Ranch Diaries: Early spring grass brings unexpected challenges

Roping a sick calf on a green colt.

  • The author holds the herd, while Sam sorts pairs at the gate.

    Laura Jean Schneider
  • Sam doctors a calf with scours.

    Laura Jean Schneider
  • Moving pairs to a new pasture.

    Laura Jean Schneider
  • Gathering unbranded pairs with our dog, Belle.

    Laura Jean Schneider

Ranch Diaries is an hcn.org series highlighting the experiences of Laura Jean Schneider, who gives us a peek into daily life during the first year of Triangle P Cattle Company, a new LLC in southcentral New Mexico. Installments are every other Tuesday.

As Sam and I saddled our horses early one morning last week, we decided we’d each ride a small circle instead of starting out together. We could cover more country, and hopefully, gather more cows with branded calves. At our hold-up point, a central water trough, we put our cattle together and pointed them west toward a new pasture.

Our job as riders was to keep the herd together, going the same direction at a slow, even pace. These cows are all first-time mothers and moving four miles with their young calves was a new experience for them. With fifty pairs intermingled, it was easy for them to lose track of each other and get confused. Some of the calves tried to leave the herd and run back to where they last saw their mother. Some of the cows tried to do the same, not realizing their calves were moving with the herd. Eventually, most of the cows and calves were a match.

Once the cattle paired up, it was quiet, with the occasional bawl of a calf looking for reassurance or a cow worried that her calf had gotten out of range. Cottontail rabbits were everywhere, zigzagging for new cover or huddling motionless on the ground. Meadowlarks flew up from the tall grass as I spotted tiny wildflowers in lavender and pink, Indian paintbrush, and cactus blooming after a recent three inches of rain.

We also spotted several sick calves, something we hadn’t anticipated. We were thankful for the new green grass, but we hadn’t figured on our calves getting milk scours — diarrhea caused by a sudden change in the mother cow’s diet or overconsumption of rich milk by the calf. We planned to treat the sick animals in the new pasture. At the gate, we cut back whatever animals weren’t paired up so they could go back and find their other half. We moved the pairs into the new pasture and settled them on the nearest water trough. The natural draw of water invited the cattle to stop moving and take a drink, rest and bed down­. And, this trough just happened to be in a flat meadow — a convenient place for Sam to rope.

Once he caught a calf, I got off my horse and flanked the little steer, or caught it off balance, and held it on the ground.

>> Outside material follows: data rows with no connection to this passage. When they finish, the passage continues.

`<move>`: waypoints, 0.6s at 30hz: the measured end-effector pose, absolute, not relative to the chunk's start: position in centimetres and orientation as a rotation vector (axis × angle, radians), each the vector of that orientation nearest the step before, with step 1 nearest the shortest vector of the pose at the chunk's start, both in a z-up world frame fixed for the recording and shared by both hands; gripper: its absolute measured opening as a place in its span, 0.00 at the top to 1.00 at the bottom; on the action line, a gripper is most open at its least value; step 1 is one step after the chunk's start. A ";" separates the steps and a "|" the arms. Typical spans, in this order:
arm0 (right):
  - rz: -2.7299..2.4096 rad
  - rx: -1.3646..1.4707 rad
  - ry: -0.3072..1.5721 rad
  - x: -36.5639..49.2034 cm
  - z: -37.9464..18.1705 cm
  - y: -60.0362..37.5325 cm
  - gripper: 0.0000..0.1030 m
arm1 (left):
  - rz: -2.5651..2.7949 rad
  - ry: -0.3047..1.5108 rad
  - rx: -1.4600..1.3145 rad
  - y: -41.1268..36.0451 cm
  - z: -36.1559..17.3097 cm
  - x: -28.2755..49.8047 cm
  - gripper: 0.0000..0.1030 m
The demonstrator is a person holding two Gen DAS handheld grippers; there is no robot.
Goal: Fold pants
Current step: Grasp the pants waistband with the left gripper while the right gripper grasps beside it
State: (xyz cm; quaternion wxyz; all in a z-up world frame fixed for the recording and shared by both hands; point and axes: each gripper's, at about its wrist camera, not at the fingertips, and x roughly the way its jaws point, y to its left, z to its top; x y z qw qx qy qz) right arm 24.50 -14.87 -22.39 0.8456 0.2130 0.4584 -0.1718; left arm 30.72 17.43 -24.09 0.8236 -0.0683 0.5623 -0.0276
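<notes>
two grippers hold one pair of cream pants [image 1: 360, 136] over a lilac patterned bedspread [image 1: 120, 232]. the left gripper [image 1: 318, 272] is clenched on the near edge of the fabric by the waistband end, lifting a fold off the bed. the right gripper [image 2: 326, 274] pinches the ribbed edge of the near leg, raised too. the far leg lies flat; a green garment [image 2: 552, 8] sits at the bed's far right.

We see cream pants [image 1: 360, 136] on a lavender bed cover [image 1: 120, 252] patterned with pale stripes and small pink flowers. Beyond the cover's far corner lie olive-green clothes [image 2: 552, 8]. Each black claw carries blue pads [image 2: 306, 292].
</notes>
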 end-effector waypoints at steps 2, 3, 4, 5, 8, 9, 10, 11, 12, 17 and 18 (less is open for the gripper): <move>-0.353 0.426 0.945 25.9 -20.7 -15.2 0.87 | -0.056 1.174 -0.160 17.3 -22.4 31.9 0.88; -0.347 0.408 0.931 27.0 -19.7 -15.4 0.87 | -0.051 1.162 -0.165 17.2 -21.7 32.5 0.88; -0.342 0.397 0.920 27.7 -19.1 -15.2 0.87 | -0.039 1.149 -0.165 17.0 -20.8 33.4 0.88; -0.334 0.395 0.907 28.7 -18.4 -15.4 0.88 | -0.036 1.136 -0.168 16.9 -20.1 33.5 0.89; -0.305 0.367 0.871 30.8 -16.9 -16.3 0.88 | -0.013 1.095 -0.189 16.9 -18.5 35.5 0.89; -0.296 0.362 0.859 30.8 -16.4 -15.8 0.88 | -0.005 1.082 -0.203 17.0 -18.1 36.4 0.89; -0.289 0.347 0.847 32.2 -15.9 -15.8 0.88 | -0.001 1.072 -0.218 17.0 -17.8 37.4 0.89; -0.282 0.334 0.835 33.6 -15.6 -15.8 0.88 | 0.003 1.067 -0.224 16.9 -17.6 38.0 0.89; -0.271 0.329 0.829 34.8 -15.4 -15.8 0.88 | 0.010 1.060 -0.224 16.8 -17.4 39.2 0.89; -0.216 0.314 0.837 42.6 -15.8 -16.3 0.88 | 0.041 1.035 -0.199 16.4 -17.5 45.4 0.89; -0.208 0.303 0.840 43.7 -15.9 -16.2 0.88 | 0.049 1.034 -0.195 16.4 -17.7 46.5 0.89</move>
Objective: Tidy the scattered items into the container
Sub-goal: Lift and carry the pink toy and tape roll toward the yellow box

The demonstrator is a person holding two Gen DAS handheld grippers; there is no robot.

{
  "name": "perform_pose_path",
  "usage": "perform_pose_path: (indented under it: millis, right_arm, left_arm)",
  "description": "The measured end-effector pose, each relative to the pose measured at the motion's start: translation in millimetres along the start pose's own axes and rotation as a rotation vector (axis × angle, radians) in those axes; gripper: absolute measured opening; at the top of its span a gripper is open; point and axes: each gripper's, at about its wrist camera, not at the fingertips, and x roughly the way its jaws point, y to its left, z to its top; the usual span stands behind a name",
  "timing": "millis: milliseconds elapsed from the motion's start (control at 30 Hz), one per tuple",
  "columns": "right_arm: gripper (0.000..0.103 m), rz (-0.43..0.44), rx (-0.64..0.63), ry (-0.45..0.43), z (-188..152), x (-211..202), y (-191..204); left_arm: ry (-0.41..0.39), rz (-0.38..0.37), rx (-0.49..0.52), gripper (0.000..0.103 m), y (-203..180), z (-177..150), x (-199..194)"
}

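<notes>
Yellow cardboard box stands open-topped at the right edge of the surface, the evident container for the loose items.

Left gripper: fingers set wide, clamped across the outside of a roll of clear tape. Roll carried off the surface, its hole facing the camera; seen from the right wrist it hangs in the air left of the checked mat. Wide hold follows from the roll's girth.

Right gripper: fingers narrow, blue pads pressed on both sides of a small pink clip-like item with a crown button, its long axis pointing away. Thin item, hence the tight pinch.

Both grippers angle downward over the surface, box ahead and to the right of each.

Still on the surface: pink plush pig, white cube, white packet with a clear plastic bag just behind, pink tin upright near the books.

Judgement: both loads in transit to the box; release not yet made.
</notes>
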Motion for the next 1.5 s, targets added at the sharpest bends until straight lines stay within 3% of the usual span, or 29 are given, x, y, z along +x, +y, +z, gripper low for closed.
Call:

Then I slipped Sam’s rope from the calf’s neck to its hind feet, and tied its front legs together with a piggin’ string, a small length of rope used for just such doings. I was anxious to see how Hoot, the bay colt Sam was riding, would do holding the rope by himself once Sam got off. He’d been roped on at two brandings in the corrals, but roping outside was a less controlled environment. If he wanted to take off, calf in tow, he could. If he didn’t keep the rope taut, the calf could kick free of the loop and I’d be left scrambling to get it back on the ground.

I was so proud of Hoot — a colt we raised and trained — as he stood there like a pro, facing the rope, doing his job. Sam slipped a few pills in the bolus gun, (a plastic tube designed to get pills into the calf’s throat easily), doctored the calf, untied it and helped him up. The bewildered calf wobbled back to his mother while Sam coiled his rope and stowed the medicine in his saddlebag. As I retrieved my horse, I saw the rest of the cattle had settled around the water, chewing their cud, their calves sprawled out in the spring sunshine, sleeping.